> _AIM OF THE TASK_:
Apart from the images, output the data below exactly.

========

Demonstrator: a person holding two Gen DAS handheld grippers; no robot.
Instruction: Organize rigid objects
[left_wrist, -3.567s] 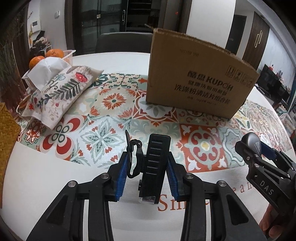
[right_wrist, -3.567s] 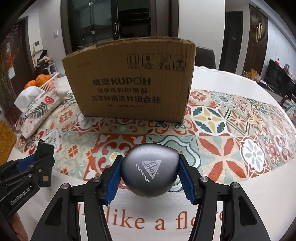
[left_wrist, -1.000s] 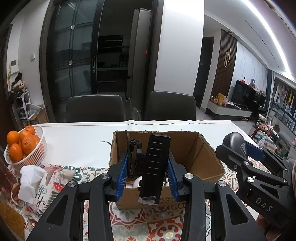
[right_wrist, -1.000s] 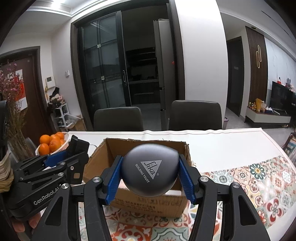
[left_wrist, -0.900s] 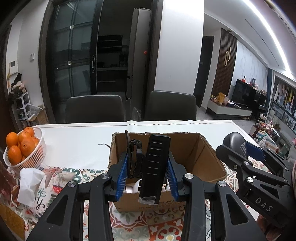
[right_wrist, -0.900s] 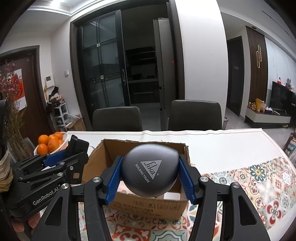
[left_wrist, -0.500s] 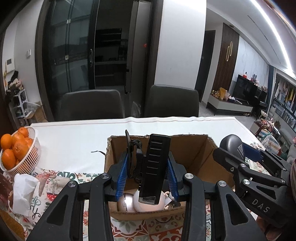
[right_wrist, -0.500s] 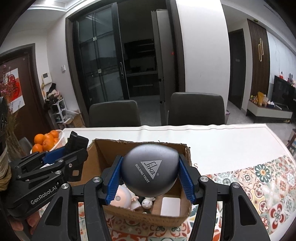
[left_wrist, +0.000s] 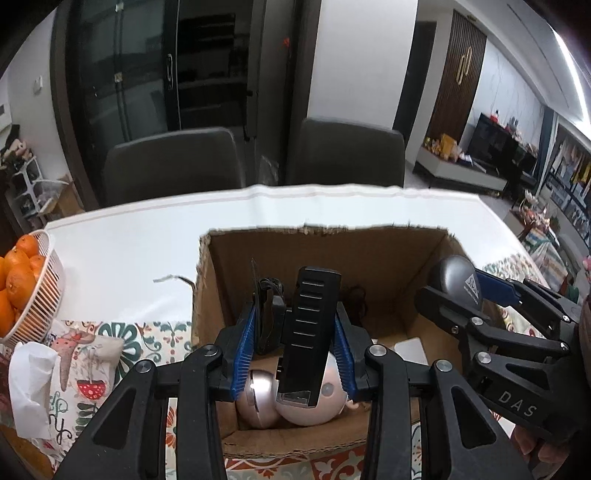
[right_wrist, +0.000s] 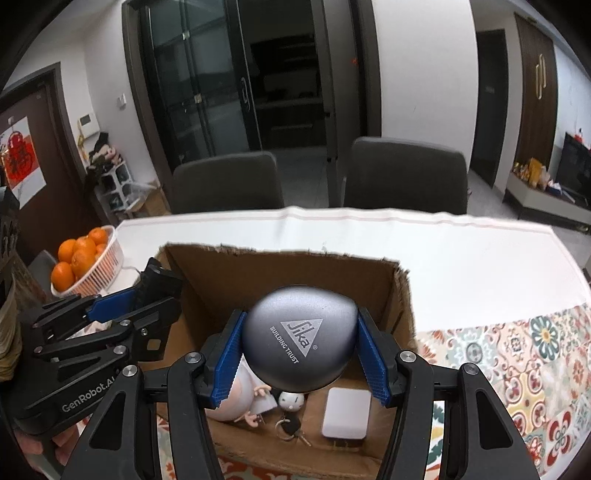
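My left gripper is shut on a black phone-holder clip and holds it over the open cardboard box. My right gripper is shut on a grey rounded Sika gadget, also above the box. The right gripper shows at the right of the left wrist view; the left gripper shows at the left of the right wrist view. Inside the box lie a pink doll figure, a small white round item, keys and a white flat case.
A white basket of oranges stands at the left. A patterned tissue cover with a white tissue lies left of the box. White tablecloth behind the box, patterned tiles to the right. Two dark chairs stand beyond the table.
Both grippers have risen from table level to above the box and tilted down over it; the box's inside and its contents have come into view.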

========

> _COMPLETED TASK_:
Demonstrator: a person holding two Gen DAS handheld grippers; no robot.
Instruction: Organize rigid objects
[left_wrist, -3.567s] 
[right_wrist, -3.567s] 
[left_wrist, -1.000s] 
[right_wrist, -1.000s] 
[left_wrist, -0.900s] 
[right_wrist, -0.900s] 
[left_wrist, -0.500s] 
[right_wrist, -0.500s] 
[left_wrist, +0.000s] 
[right_wrist, +0.000s] 
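My left gripper is shut on a black phone-holder clip and holds it over the open cardboard box. My right gripper is shut on a grey rounded Sika gadget, also above the box. The right gripper shows at the right of the left wrist view; the left gripper shows at the left of the right wrist view. Inside the box lie a pink doll figure, a small white round item, keys and a white flat case.
A white basket of oranges stands at the left. A patterned tissue cover with a white tissue lies left of the box. White tablecloth behind the box, patterned tiles to the right. Two dark chairs stand beyond the table.
Both grippers have risen from table level to above the box and tilted down over it; the box's inside and its contents have come into view.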

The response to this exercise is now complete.